## [Exercise description]
Below this line is the material. Write out only its lines from the one containing "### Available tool" through the one containing "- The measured", both kept, exactly.

## [Stored data]
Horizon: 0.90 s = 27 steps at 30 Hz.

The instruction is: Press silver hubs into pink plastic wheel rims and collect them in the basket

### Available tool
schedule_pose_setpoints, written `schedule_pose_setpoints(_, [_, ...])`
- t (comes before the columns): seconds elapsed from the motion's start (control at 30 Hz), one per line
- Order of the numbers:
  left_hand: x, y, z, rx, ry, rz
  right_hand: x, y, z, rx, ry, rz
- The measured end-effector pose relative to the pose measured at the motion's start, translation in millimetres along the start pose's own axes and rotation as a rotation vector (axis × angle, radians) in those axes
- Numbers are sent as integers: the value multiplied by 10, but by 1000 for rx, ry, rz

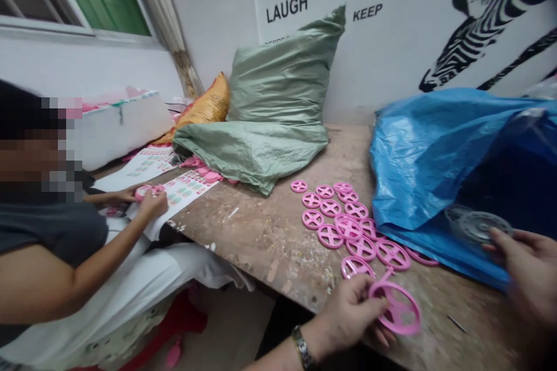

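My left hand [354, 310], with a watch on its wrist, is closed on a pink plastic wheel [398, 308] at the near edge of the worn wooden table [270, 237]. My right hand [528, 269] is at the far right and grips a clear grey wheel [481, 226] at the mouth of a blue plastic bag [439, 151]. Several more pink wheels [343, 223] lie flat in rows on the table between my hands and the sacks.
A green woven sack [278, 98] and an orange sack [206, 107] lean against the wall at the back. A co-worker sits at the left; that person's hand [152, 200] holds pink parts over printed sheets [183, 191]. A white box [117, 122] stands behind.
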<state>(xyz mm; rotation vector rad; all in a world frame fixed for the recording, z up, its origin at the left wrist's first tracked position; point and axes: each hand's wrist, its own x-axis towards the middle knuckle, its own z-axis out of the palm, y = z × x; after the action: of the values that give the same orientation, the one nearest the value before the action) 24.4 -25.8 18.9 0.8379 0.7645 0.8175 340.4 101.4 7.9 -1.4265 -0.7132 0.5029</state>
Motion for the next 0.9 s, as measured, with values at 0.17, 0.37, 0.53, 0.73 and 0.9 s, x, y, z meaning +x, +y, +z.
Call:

## [Completed task]
### Available tool
schedule_pose_setpoints, written `schedule_pose_setpoints(_, [_, ...])`
- t (comes before the columns): seconds elapsed from the motion's start (control at 30 Hz), one per line
- Order of the numbers:
  left_hand: x, y, z, rx, ry, rz
  right_hand: x, y, z, rx, ry, rz
- The measured end-effector pose relative to the pose measured at the motion's start, translation in millimetres along the start pose's own axes and rotation as a rotation vector (axis × angle, radians) in those axes

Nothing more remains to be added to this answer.